L’uomo ha rivendicato il suo atto: avrebbe riconosciuto «una dimensione politica della sua azione» ed è stata riconosciuta la matrice del terrorismo islamista. Pensava di agire contro la redazione di Charlie Hebdo (che non si trova più lì da quattro anni)

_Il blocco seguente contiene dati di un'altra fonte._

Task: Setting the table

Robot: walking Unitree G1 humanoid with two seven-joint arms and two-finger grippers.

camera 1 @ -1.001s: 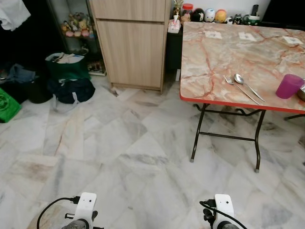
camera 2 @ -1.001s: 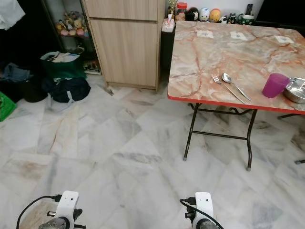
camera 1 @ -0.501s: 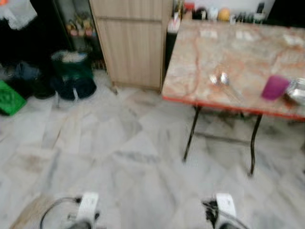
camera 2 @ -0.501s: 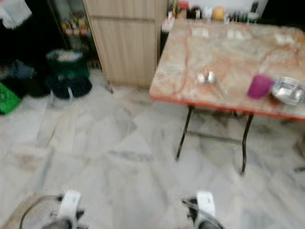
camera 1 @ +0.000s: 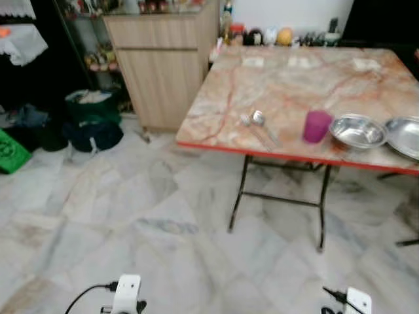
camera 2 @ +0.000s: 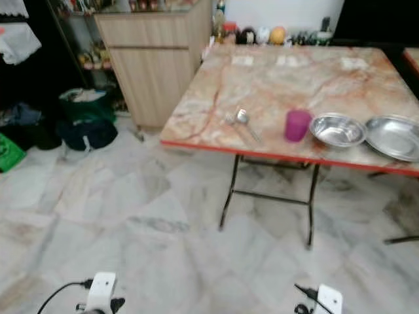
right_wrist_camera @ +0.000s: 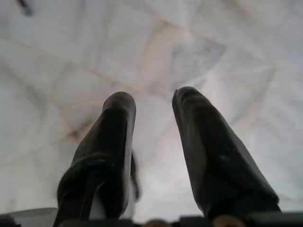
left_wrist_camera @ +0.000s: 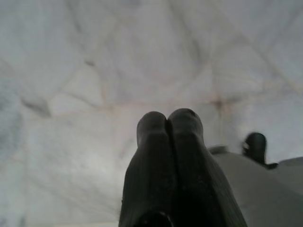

Non sopportava le caricature del profeta Maometto. Per questo motivo Alì H., pachistano di 18 anni ha ferito, ieri, con una mannaia, quattro persone che si trovavano davanti alla vecchia sede di Charlie Hebdo, due di loro in modo grave. A confessarlo è lui stesso, come riportano fonti vicine all’inchiesta. L’uomo, dunque ha riconosciuto e rivendicato il suo atto e, stando alle informazioni ottenute dalla tv BFM, avrebbe riconosciuto «una dimensione politica della sua azione». L’attentatore – che inizialmente avrebbe voluto incendiare l’edificio – ha dichiarato agli inquirenti che pensava di agire contro la redazione di Charlie Hebdo (che, invece, sì è trasferita in un luogo segreto da quattro anni). A confermarlo sono alcune fonti riportate da Le Parisien.


Nuovo fermo nella notte

Intanto, l’Eliseo ha preso contatto con i familiari delle vittime dell’attentato per inviare loro sostegno e solidarietà. Il presidente Emmanuel Macron pare però non voglia esprimersi sull’episodio. Le indagini, intanto, proseguono: durante la notte c’è stato un nuovo fermo a Parigi: si tratta dell’ex coinquilino dell’aggressore. Revocata, invece, la custodia di uno dei sospettati, che si trovava nei pressi del luogo in cui è avvenuto l’attacco. Con il fermo di qualche ora fa, quindi, oltre al 18enne pachistano, sono sette le persone ancora detenute. Riconosciuta la matrice del terrorismo islamista.